The salt publisher ACL system is a means to allow system users other than root to have access to execute select salt commands on minions from the master.
Note
publisher_acl
is useful for allowing local system users to run Salt
commands without giving them root access. If you can log into the Salt
master directly, then publisher_acl
allows you to use Salt without
root privileges. If the local system is configured to authenticate against
a remote system, like LDAP or Active Directory, then publisher_acl
will
interact with the remote system transparently.
external_auth
is useful for salt-api
or for making your own scripts
that use Salt's Python API. It can be used at the CLI (with the -a
flag) but it is more cumbersome as there are more steps involved. The only
time it is useful at the CLI is when the local system is not configured
to authenticate against an external service but you still want Salt to
authenticate against an external service.
For more information and examples, see this Access Control System section.
The publisher ACL system is configured in the master configuration file via the
publisher_acl
configuration option.
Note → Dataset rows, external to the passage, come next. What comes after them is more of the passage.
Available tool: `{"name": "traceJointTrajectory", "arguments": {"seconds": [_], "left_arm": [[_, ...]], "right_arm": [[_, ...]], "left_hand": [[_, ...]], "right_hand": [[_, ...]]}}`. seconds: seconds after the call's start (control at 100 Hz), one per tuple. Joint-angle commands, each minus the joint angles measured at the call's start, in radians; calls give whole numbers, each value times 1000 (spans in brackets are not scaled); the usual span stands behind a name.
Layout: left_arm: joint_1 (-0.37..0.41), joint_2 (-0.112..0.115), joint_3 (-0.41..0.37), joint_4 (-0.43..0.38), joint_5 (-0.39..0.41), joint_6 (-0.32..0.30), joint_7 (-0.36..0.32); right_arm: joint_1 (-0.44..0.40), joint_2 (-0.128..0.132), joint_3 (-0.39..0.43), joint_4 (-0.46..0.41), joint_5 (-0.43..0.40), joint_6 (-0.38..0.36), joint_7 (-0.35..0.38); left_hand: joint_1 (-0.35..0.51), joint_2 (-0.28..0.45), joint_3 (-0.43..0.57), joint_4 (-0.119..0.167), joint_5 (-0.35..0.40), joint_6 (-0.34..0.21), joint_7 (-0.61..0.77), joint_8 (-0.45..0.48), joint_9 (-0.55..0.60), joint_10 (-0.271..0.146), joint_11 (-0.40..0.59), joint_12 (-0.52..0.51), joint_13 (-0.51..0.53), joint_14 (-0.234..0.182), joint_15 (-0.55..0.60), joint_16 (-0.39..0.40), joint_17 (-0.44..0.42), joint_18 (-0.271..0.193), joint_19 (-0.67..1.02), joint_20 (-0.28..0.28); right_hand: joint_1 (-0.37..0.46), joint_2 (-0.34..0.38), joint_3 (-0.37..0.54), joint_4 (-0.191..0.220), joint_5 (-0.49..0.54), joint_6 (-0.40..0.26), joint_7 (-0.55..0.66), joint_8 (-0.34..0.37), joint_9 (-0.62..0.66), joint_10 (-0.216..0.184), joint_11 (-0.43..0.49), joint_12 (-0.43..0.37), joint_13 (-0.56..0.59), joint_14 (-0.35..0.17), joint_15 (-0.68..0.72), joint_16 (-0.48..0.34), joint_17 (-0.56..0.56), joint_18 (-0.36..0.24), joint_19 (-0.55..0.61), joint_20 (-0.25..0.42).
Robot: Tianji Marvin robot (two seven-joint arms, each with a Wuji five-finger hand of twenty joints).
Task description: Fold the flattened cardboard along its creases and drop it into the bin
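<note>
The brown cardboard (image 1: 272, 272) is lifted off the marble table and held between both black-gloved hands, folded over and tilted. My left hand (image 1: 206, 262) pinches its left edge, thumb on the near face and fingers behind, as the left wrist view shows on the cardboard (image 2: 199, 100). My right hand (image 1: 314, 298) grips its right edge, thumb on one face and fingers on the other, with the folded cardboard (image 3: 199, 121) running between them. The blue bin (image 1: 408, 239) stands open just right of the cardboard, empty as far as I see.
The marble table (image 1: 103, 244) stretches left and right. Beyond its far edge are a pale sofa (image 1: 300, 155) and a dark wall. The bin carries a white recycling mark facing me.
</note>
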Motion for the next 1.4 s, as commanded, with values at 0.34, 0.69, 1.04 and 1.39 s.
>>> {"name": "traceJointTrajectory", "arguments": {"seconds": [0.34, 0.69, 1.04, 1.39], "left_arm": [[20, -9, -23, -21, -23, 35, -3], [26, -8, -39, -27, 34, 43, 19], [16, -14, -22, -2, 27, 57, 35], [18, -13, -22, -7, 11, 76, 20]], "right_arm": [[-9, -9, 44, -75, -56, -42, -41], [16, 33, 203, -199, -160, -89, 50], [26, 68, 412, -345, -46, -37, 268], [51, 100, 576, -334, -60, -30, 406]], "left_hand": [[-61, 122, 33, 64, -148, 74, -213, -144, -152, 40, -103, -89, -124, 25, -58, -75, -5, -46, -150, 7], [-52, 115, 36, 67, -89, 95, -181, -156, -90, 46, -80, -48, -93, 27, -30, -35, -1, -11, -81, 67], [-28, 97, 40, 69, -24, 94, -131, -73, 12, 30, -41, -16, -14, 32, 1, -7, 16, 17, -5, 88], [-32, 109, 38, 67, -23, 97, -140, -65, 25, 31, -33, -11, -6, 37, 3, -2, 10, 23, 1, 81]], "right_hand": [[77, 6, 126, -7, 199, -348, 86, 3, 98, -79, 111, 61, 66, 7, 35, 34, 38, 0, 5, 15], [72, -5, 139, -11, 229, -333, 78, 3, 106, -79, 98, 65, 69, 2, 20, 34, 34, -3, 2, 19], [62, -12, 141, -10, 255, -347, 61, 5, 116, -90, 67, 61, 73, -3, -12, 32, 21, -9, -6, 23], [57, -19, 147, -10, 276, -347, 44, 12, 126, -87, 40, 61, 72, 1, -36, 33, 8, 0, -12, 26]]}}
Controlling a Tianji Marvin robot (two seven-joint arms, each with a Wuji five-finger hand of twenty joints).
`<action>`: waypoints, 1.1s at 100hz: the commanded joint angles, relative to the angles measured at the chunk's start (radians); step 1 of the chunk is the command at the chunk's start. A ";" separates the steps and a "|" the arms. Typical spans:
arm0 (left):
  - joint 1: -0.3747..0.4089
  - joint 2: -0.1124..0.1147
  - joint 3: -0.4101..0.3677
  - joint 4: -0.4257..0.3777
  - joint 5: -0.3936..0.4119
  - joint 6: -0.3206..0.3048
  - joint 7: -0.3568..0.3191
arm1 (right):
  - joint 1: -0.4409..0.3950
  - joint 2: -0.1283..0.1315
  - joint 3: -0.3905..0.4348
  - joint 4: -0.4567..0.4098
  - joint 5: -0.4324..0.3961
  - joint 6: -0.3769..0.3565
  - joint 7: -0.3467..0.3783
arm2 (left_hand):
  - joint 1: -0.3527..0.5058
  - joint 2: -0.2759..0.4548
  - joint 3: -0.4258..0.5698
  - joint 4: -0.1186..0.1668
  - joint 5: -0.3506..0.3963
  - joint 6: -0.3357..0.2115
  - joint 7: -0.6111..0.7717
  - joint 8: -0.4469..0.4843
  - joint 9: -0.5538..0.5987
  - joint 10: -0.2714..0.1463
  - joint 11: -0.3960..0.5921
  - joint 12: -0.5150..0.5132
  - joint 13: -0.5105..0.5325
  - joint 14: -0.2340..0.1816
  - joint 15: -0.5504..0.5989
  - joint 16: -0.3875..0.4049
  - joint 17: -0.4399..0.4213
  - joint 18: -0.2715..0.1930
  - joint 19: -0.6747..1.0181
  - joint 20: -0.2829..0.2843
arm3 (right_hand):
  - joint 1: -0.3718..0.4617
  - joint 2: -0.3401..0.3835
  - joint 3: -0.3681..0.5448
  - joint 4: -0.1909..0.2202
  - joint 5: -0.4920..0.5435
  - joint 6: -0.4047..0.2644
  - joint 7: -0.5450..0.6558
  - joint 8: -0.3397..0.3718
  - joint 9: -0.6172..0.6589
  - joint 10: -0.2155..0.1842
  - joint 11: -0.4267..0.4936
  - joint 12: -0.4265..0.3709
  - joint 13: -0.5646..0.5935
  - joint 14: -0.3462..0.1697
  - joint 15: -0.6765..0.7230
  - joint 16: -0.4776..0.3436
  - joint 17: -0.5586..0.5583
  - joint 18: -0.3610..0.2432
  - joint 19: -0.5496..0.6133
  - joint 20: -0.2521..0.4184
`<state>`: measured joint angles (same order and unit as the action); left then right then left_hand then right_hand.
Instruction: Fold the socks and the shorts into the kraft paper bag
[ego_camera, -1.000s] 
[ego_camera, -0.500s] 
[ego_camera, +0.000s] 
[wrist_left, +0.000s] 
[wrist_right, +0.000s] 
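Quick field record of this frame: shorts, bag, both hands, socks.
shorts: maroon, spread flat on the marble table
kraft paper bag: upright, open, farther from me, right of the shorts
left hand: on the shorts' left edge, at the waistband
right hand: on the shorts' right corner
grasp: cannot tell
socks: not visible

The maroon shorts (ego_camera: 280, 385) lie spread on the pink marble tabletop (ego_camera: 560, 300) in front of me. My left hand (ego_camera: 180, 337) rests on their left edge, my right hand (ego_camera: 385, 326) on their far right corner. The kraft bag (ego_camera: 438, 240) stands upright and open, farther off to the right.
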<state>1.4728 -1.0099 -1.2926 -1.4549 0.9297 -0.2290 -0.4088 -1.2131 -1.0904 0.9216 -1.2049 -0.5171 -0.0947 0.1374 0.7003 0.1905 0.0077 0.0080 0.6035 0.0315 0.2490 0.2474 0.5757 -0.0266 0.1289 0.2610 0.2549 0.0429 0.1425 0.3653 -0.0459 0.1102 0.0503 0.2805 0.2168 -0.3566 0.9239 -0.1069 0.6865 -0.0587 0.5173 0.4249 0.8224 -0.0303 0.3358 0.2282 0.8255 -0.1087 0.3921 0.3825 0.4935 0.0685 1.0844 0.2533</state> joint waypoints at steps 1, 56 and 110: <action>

Under the publisher_acl
configuration option the users open to send commands are specified and then a
list of the minion functions which will be made available to specified user.
Both users and functions could be specified by exact match, shell glob or
regular expression. This configuration is much like the external_auth configuration:
publisher_acl:
# Allow thatch to execute anything.
thatch:
- .*
# Allow fred to use test and pkg, but only on "web*" minions.
fred:
- web*:
- test.*
- pkg.*
# Allow admin and managers to use saltutil module functions
admin|manager_.*:
- saltutil.*
# Allow users to use only my_mod functions on "web*" minions with specific arguments.
user_.*:
- web*:
- 'my_mod.*':
args:
- 'a.*'
- 'b.*'
kwargs:
'kwa': 'kwa.*'
'kwb': 'kwb'
Directories required for publisher_acl
must be modified to be readable by
the users specified:
chmod 755 /var/cache/salt /var/cache/salt/master /var/cache/salt/master/jobs /var/run/salt /var/run/salt/master
Note
In addition to the changes above you will also need to modify the permissions of /var/log/salt and the existing log file to be writable by the user(s) which will be running the commands. If you do not wish to do this then you must disable logging or Salt will generate errors as it cannot write to the logs as the system users.
If you are upgrading from earlier versions of salt you must also remove any existing user keys and re-start the Salt master:
rm /var/cache/salt/.*key
service salt-master restart
Salt's authentication systems can be configured by specifying what is allowed using a whitelist, or by specifying what is disallowed using a blacklist. If you specify a whitelist, only specified operations are allowed. If you specify a blacklist, all operations are allowed except those that are blacklisted.
See publisher_acl
and publisher_acl_blacklist
.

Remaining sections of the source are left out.